__What to produce__
Each record in the listing below is to be duplicated exactly.

__Records provided__
*****

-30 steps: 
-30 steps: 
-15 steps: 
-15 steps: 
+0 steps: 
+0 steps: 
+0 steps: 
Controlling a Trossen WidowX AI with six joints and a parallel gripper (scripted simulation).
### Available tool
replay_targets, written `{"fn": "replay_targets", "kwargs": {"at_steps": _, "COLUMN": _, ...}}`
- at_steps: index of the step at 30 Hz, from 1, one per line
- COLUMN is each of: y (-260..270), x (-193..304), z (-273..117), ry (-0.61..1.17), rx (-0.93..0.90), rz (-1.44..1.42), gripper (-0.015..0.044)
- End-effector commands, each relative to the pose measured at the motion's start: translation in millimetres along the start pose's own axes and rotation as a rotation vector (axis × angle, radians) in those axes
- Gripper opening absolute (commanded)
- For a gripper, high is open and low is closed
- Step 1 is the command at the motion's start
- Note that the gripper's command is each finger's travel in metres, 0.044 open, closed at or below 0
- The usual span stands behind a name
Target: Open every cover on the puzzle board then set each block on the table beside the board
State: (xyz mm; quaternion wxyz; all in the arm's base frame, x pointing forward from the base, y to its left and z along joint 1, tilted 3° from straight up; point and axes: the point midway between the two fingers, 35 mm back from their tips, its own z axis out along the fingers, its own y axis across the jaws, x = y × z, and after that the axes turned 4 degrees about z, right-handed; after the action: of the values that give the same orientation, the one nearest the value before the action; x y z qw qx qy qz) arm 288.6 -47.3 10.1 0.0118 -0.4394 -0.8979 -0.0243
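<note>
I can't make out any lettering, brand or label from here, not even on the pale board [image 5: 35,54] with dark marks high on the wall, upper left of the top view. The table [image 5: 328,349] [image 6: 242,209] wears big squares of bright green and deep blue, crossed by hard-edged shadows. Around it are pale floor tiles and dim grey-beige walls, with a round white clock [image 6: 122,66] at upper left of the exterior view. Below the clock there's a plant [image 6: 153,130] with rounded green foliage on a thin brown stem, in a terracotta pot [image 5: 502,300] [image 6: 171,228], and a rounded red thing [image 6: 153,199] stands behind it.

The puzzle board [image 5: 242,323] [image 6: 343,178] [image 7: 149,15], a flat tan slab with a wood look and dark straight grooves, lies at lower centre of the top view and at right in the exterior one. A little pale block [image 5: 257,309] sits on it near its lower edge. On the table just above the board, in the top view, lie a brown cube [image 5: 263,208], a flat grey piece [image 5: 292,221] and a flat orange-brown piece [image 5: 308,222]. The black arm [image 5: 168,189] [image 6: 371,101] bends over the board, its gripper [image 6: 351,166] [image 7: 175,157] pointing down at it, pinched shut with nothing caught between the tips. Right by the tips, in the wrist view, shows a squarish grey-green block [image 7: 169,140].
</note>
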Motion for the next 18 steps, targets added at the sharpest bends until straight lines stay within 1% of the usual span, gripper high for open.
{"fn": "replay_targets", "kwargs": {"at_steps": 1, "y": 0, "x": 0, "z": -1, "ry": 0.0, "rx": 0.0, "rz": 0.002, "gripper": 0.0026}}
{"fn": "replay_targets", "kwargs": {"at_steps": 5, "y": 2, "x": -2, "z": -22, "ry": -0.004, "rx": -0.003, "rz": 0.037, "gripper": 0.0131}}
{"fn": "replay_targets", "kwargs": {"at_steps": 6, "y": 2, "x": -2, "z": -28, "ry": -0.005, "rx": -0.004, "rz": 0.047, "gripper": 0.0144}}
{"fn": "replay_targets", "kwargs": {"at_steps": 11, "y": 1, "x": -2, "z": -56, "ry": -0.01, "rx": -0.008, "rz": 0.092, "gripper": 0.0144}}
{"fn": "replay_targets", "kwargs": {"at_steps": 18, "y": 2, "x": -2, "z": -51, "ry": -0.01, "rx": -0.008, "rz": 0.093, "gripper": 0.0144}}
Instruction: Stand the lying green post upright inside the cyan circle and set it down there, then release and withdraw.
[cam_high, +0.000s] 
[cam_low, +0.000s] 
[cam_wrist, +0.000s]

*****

__Worked solution__
-30 steps: 
-30 steps: 
-15 steps: 
-15 steps: 
+0 steps: 
+0 steps: 
+0 steps: 
Controlling a Trossen WidowX AI with six joints and a parallel gripper (scripted simulation).
### Available tool
replay_targets, written `{"fn": "replay_targets", "kwargs": {"at_steps": _, "COLUMN": _, ...}}`
- at_steps: index of the step at 30 Hz, from 1, one per line
- COLUMN is each of: y (-260..270), x (-193..304), z (-273..117), ry (-0.61..1.17), rx (-0.93..0.90), rz (-1.44..1.42), gripper (-0.015..0.044)
- End-effector commands, each relative to the pose measured at the motion's start: translation in millimetres along the start pose's own axes and rotation as a rotation vector (axis × angle, radians) in those axes
- Gripper opening absolute (commanded)
- For a gripper, high is open and low is closed
- Step 1 is the command at the motion's start
- Note that the gripper's command is each finger's travel in metres, 0.044 open, closed at or below 0
- The usual span stands behind a name
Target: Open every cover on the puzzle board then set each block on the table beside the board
State: (xyz mm; quaternion wxyz; all in the arm's base frame, x pointing forward from the base, y to its left and z along joint 1, tilted 3° from straight up; point and axes: the point midway between the two fingers, 35 mm back from their tips, its own z axis out along the fingers, its own y axis across the jaws, x = y × z, and after that the axes turned 4 degrees about z, right-handed; after the action: of the values that give the same orientation, the one nearest the value before the action; x y z qw qx qy qz) arm 288.6 -47.3 10.1 0.0118 -0.4394 -0.8979 -0.0243
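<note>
I can't make out any lettering, brand or label from here, not even on the pale board [image 5: 35,54] with dark marks high on the wall, upper left of the top view. The table [image 5: 328,349] [image 6: 242,209] wears big squares of bright green and deep blue, crossed by hard-edged shadows. Around it are pale floor tiles and dim grey-beige walls, with a round white clock [image 6: 122,66] at upper left of the exterior view. Below the clock there's a plant [image 6: 153,130] with rounded green foliage on a thin brown stem, in a terracotta pot [image 5: 502,300] [image 6: 171,228], and a rounded red thing [image 6: 153,199] stands behind it.

The puzzle board [image 5: 242,323] [image 6: 343,178] [image 7: 149,15], a flat tan slab with a wood look and dark straight grooves, lies at lower centre of the top view and at right in the exterior one. A little pale block [image 5: 257,309] sits on it near its lower edge. On the table just above the board, in the top view, lie a brown cube [image 5: 263,208], a flat grey piece [image 5: 292,221] and a flat orange-brown piece [image 5: 308,222]. The black arm [image 5: 168,189] [image 6: 371,101] bends over the board, its gripper [image 6: 351,166] [image 7: 175,157] pointing down at it, pinched shut with nothing caught between the tips. Right by the tips, in the wrist view, shows a squarish grey-green block [image 7: 169,140].
</note>
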Motion for the next 18 steps, targets added at the sharpest bends until straight lines stay within 1% of the usual span, gripper high for open.
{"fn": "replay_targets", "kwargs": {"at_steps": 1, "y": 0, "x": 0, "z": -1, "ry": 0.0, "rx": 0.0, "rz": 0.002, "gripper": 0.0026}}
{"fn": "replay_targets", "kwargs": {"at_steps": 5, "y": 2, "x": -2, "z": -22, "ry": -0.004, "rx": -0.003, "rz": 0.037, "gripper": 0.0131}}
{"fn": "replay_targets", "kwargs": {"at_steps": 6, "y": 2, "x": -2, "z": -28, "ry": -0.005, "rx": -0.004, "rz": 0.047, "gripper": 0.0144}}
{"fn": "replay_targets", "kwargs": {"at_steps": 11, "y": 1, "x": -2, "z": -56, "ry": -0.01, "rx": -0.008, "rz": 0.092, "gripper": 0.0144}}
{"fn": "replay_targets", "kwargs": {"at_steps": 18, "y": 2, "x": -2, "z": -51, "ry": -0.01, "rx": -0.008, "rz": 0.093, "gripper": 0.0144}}
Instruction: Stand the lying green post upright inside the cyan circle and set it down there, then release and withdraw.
[cam_high, +0.000s] 
[cam_low, +0.000s] 
[cam_wrist, +0.000s]

The requested output is now complete.